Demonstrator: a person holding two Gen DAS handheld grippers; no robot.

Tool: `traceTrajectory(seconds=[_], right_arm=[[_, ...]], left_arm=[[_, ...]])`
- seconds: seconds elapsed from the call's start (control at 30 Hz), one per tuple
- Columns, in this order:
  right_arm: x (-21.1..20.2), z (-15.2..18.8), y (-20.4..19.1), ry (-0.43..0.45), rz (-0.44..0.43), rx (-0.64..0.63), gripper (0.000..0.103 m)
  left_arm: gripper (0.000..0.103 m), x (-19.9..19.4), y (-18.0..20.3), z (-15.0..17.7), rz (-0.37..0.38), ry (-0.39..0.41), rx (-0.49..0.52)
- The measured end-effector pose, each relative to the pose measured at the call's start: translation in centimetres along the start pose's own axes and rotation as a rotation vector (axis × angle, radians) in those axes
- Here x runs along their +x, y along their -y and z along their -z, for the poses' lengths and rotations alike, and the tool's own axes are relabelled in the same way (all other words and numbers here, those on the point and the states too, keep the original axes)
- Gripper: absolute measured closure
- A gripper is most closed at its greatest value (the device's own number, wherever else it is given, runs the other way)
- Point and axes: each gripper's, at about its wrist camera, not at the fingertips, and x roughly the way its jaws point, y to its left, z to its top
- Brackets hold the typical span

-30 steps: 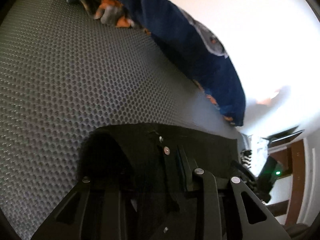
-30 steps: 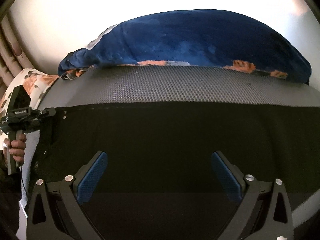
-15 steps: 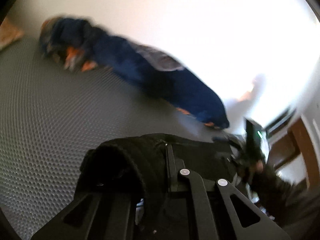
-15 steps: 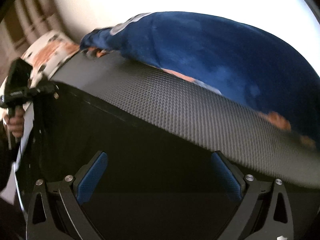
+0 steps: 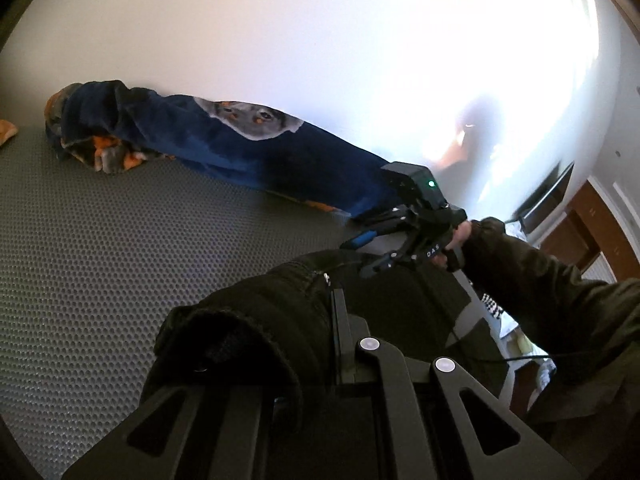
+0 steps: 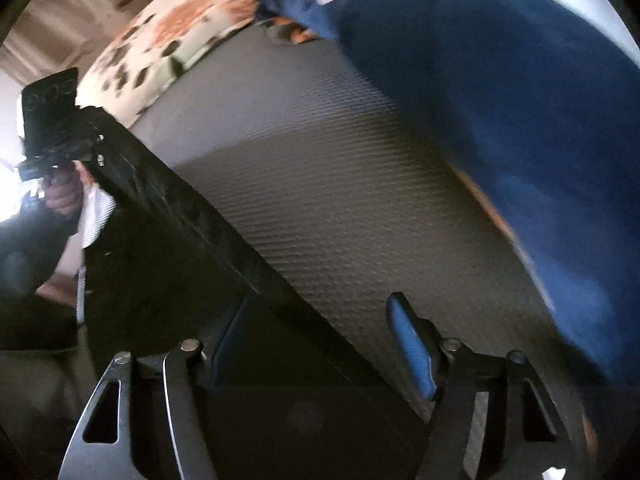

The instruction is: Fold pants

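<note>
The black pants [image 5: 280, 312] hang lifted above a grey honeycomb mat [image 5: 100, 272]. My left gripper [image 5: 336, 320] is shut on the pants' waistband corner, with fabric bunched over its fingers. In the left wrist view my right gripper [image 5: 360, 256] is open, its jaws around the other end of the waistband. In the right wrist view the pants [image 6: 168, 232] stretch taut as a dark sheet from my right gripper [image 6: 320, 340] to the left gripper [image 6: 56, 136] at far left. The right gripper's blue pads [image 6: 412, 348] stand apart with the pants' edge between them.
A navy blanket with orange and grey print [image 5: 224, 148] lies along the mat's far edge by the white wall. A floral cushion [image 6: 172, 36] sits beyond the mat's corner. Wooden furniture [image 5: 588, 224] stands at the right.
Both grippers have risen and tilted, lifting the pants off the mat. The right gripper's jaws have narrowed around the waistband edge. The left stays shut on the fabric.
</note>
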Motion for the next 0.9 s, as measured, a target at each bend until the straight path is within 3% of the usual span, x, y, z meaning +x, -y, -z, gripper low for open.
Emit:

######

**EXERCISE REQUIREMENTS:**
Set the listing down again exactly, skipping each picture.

**YOUR SOLUTION:**
Demonstrator: a person holding two Gen DAS handheld grippers; no robot.

Tool: `traceTrajectory(seconds=[_], right_arm=[[_, ...]], left_arm=[[_, ...]])`
- seconds: seconds elapsed from the call's start (control at 30 Hz), one per tuple
- Columns, in this order:
  right_arm: x (-21.1..20.2), z (-15.2..18.8), y (-20.4..19.1), ry (-0.43..0.45), rz (-0.44..0.43), rx (-0.64..0.63), gripper (0.000..0.103 m)
  left_arm: gripper (0.000..0.103 m), x (-19.9..19.4), y (-18.0..20.3), z (-15.0..17.7), rz (-0.37..0.38), ry (-0.39..0.41), rx (-0.49..0.52)
- The measured end-effector pose, each relative to the pose measured at the call's start: translation in centimetres along the start pose's own axes and rotation as a rotation vector (axis × angle, radians) in those axes
- Here x runs along their +x, y along their -y and z along their -z, for the poses' lengths and rotations alike, and the tool's own axes are relabelled in the same way (all other words and numbers here, those on the point and the states too, keep the original axes)
- Gripper: absolute measured closure
- A gripper is most closed at its greatest value (the device's own number, wherever else it is given, runs the other way)
- Point and axes: each gripper's, at about its wrist camera, not at the fingertips, and x roughly the way its jaws point, y to its left, z to its top
- Brackets hold the typical span

-30 steps: 
-30 steps: 
-15 steps: 
-15 steps: 
+0 steps: 
+0 steps: 

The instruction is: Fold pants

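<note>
The black pants [image 5: 280, 312] hang lifted above a grey honeycomb mat [image 5: 100, 272]. My left gripper [image 5: 336, 320] is shut on the pants' waistband corner, with fabric bunched over its fingers. In the left wrist view my right gripper [image 5: 360, 256] is open, its jaws around the other end of the waistband. In the right wrist view the pants [image 6: 168, 232] stretch taut as a dark sheet from my right gripper [image 6: 320, 340] to the left gripper [image 6: 56, 136] at far left. The right gripper's blue pads [image 6: 412, 348] stand apart with the pants' edge between them.
A navy blanket with orange and grey print [image 5: 224, 148] lies along the mat's far edge by the white wall. A floral cushion [image 6: 172, 36] sits beyond the mat's corner. Wooden furniture [image 5: 588, 224] stands at the right.
Both grippers have risen and tilted, lifting the pants off the mat. The right gripper's jaws have narrowed around the waistband edge. The left stays shut on the fabric.
</note>
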Motion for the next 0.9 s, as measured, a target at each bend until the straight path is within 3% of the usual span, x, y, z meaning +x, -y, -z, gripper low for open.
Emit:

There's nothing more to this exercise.